The main theme of the book is his attempt to explore “the deeper
the fault-lines in Pakistani society, the more adversarial became Pakistan’s
attitude and policies towards India.” (p7.) The author’s contention about the
adversarial relationship in the subcontinent has put Pakistan in the driving
seat. The study remained focus on the actions taken by Pakistan to settle
territorial disputes with its strategic competitor—India, since its inception.
The study has encompassed the history of Indo-Pak relationship, since the
“shameful flight” of British Raj from the subcontinent in 1947. Dixit is
pretty much convinced in his writing that after the divide, troubles in
Pakistan have strongly impinged upon the relationship towards India.

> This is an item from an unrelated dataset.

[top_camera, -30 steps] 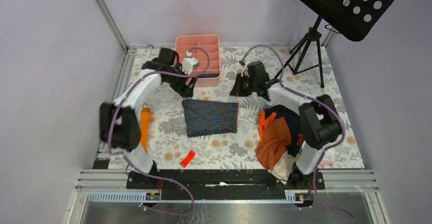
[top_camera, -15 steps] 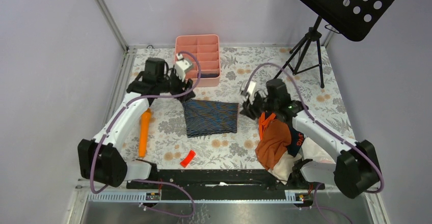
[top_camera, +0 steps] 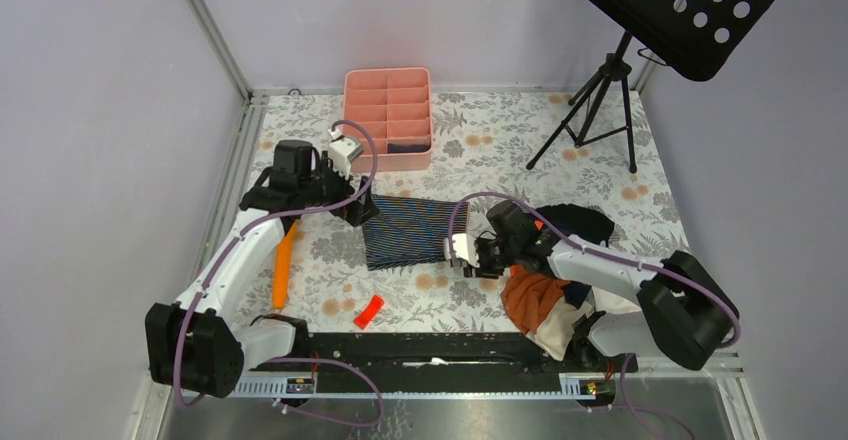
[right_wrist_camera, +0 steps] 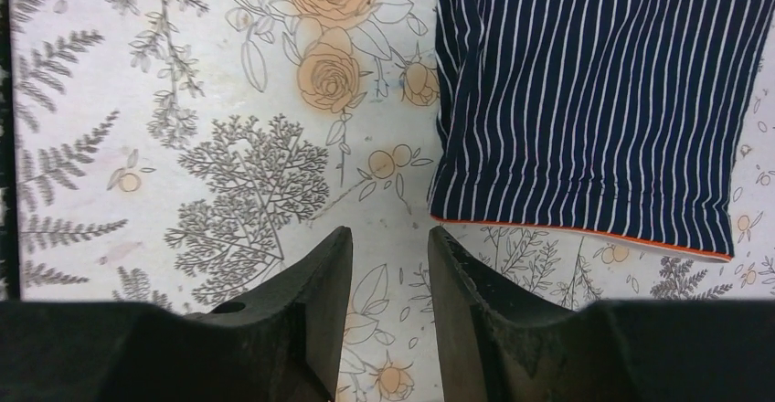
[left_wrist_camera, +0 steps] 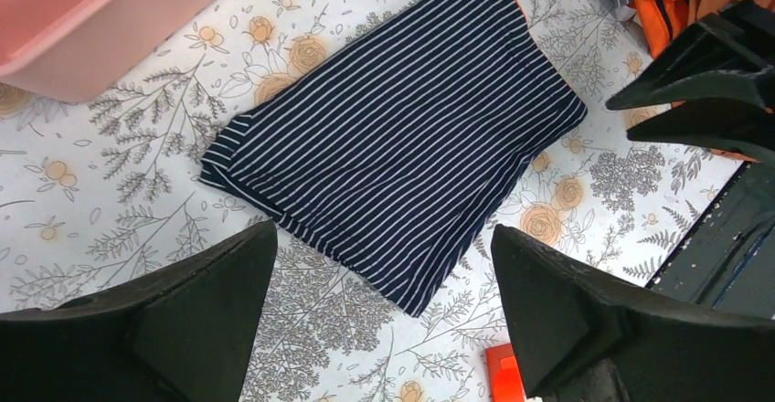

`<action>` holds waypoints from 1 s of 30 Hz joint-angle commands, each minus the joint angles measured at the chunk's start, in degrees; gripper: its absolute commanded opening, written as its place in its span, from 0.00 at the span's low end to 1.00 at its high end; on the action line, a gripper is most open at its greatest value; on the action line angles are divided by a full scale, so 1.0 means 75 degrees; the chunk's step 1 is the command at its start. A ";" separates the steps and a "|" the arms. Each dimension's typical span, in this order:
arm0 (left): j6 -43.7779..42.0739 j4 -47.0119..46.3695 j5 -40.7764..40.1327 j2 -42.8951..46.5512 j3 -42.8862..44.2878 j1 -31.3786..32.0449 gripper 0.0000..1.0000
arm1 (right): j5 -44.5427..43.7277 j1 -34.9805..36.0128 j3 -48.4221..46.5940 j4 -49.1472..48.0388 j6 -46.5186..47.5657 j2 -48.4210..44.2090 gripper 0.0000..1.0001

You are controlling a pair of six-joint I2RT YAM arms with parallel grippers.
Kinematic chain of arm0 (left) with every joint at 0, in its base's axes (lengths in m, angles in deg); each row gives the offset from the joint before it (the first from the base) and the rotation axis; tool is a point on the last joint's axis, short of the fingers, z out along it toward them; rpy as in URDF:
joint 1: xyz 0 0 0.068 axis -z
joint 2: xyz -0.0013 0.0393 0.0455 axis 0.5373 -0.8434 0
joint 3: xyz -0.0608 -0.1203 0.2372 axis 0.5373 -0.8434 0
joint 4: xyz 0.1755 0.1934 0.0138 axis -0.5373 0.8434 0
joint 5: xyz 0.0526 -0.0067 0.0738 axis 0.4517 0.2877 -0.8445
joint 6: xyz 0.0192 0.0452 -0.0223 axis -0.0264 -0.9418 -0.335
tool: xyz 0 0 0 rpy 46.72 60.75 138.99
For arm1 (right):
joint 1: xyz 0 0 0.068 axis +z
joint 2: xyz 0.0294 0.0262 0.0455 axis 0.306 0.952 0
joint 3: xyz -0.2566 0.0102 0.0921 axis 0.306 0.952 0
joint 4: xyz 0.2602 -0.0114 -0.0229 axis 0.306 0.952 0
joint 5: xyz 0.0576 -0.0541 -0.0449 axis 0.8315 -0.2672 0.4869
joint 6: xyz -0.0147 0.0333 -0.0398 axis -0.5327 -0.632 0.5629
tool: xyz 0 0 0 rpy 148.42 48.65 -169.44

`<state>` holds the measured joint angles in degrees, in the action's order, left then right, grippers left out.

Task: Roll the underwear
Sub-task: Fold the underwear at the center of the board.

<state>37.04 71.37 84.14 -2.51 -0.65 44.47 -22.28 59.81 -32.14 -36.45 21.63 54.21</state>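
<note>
The dark navy underwear with thin white stripes [top_camera: 412,230] lies flat and spread in the middle of the floral table. It also shows in the left wrist view [left_wrist_camera: 402,137] and in the right wrist view [right_wrist_camera: 585,100]. My left gripper [top_camera: 355,205] hovers above its far left corner, jaws wide open and empty [left_wrist_camera: 384,274]. My right gripper [top_camera: 462,255] is low by its near right corner, jaws a little apart and empty [right_wrist_camera: 390,238], just off the orange-trimmed edge. No plain navy pair with a tan waistband can be made out.
A pile with an orange garment [top_camera: 530,295] and dark cloth [top_camera: 575,222] lies right of the underwear. A pink divided box [top_camera: 388,110] stands at the back. An orange stick [top_camera: 283,260] and a small red piece [top_camera: 368,311] lie left and front. A tripod [top_camera: 590,110] stands back right.
Both arms came nearer from the back. The left gripper moved from the pink box to the underwear's far left corner. The right gripper swung down to its near right corner.
</note>
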 commanded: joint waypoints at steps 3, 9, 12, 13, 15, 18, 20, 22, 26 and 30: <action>0.0169 -0.0359 0.0230 0.0120 -0.0139 -0.0013 0.95 | -0.0185 0.0055 -0.0485 -0.0655 0.0469 0.0618 0.44; 0.0028 -0.0339 0.0117 0.0113 -0.0168 -0.0013 0.95 | -0.0085 0.0083 -0.0667 -0.0964 0.0526 0.1080 0.44; -0.0062 -0.0276 0.0106 0.0114 -0.0142 -0.0007 0.95 | -0.0043 0.0083 -0.0742 -0.0846 0.0735 0.1306 0.41; -0.0115 -0.0242 0.0090 0.0118 -0.0133 -0.0013 0.95 | -0.0020 0.0078 -0.0783 -0.0792 0.0826 0.1376 0.41; -0.0266 -0.0146 0.0069 0.0104 -0.0121 -0.0014 0.95 | -0.0026 0.0086 -0.0794 -0.0543 0.0964 0.1514 0.40; -0.0851 0.0079 -0.0058 0.0098 -0.0079 -0.0013 0.95 | -0.0122 0.0087 -0.0814 -0.0275 0.1185 0.1701 0.39; -0.1380 0.0318 -0.0145 0.0066 -0.0031 -0.0012 0.95 | -0.0274 0.0091 -0.0794 -0.0303 0.1279 0.1817 0.38; -0.2097 0.0620 -0.0200 0.0043 -0.0032 -0.0004 0.94 | -0.0420 0.0089 -0.0849 -0.0251 0.1378 0.1988 0.33; -0.3890 0.1346 -0.0250 0.0139 -0.0318 -0.0002 0.90 | -0.0595 0.0095 -0.1191 0.0112 0.1454 0.2334 0.09; -0.6055 0.1840 -0.0352 0.0396 -0.0963 -0.0002 0.86 | -0.0562 0.0094 -0.1234 0.0338 0.1613 0.2288 0.00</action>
<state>11.62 79.44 82.24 -2.16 -3.82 44.44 -24.62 60.08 -41.10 -39.40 31.18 70.29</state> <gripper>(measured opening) 0.881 0.031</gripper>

The author
has determinedly written that most of the Congress leadership wasn’t in favor
of the partition. In fact, the literature survey on Indo-Pak history does
suggest the same kind of findings. However, little has been discussed on the Muslim
League point of view of having a separate homeland for the Muslims of
subcontinent, or for their attempts to have a loose federation with their
support of the 1946 Cabinet Mission Plan.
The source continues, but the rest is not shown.